Apple is withdrawing a feature that uses artificial intelligence to produce news summaries after it repeatedly sent headlines with errors, drawing the ire of news organizations such as the BBC and the Washington Post.
The feature, which was introduced in the fall, generated headlines that were sometimes misleading or outright false. Apple announced on Thursday that it will pause the software while the company works on improvements.
CBC News has contacted an Apple spokesperson for more information.
One of the more outrageous headlines falsely claimed that Luigi Mangione, the man accused of killing UnitedHealthcare CEO Brian Thompson, had shot himself. This was wrongly attributed to the BBC, who said this in December contacted Apple with its problems.
Other fake headlines said US Defense Secretary nominee Pete Hegseth was “fired”, Secretary of State nominee Marco Rubio was “confirmed” and Israeli Prime Minister Benjamin Netanyahu was “arrested”. Neither was true.

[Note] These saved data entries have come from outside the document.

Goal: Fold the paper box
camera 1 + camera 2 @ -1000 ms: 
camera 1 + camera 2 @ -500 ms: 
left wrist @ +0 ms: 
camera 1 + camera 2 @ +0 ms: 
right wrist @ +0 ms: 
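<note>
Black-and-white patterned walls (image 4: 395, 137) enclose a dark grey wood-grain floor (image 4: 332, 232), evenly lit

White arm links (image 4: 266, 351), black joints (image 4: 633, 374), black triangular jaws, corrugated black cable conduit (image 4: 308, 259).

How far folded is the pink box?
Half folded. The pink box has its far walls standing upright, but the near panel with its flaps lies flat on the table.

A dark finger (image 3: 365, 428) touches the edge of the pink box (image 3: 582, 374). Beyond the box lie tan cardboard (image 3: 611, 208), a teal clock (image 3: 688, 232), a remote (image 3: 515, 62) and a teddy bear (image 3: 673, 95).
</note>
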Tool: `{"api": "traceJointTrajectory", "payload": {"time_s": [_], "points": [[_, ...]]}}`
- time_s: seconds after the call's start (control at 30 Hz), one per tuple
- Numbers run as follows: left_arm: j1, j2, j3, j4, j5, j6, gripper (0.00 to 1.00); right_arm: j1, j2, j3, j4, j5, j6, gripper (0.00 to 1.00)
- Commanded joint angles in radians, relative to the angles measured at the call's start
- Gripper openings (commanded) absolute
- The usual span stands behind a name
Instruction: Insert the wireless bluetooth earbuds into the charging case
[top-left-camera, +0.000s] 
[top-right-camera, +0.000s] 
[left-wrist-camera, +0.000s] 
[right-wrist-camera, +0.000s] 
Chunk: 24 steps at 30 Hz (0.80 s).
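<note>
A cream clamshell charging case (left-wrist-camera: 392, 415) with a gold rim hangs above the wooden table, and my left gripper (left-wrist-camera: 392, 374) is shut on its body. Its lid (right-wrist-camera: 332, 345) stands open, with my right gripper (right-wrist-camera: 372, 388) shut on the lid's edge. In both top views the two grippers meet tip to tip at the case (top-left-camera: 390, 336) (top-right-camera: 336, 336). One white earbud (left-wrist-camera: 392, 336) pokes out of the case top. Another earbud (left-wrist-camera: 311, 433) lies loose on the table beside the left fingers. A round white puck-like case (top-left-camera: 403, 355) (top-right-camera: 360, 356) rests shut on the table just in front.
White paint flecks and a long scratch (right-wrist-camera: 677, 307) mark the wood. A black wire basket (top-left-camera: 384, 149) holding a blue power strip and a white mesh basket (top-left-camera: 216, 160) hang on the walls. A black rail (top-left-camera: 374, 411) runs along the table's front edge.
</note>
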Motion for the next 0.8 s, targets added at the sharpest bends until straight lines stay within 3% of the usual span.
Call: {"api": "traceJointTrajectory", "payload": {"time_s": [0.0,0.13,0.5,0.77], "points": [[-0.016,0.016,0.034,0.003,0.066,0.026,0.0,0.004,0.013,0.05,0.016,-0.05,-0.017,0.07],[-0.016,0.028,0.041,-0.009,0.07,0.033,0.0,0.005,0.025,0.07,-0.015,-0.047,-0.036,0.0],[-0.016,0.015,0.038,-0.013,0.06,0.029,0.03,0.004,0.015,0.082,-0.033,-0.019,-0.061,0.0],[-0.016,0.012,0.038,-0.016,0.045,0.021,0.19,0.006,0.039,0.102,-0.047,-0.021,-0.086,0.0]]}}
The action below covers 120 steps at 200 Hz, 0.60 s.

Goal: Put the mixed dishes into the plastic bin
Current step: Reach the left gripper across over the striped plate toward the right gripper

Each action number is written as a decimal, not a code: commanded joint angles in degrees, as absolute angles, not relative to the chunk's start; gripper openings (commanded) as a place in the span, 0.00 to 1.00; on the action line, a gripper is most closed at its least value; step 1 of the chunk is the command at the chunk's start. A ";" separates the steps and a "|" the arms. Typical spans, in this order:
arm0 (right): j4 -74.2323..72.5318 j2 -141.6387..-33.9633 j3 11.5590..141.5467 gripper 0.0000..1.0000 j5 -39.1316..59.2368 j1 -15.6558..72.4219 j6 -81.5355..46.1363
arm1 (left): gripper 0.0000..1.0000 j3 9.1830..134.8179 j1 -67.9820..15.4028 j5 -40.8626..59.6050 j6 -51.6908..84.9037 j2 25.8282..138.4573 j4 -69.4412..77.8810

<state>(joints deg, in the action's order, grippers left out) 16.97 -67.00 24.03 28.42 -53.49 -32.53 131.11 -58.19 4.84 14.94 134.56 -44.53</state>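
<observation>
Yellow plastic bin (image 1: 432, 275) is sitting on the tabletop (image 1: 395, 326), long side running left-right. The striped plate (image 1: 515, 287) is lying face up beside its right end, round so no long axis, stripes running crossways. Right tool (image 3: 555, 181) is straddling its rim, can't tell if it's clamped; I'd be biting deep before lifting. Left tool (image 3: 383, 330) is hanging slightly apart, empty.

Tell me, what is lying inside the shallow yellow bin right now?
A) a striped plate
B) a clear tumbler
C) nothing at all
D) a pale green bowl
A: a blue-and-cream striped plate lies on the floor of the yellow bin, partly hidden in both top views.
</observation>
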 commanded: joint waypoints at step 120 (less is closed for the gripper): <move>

Reporters Without Borders, a non-profit organization that advocates for freedom of information, sent a statement last month calling on Apple to pull the feature, saying it was “deeply concerned about the risks new artificial intelligence tools pose to the media.”
Referring to the headline Mangione incident, the organization said that “this accident highlights the inability of AI systems to systematically publish quality information, even when based on journalistic sources.”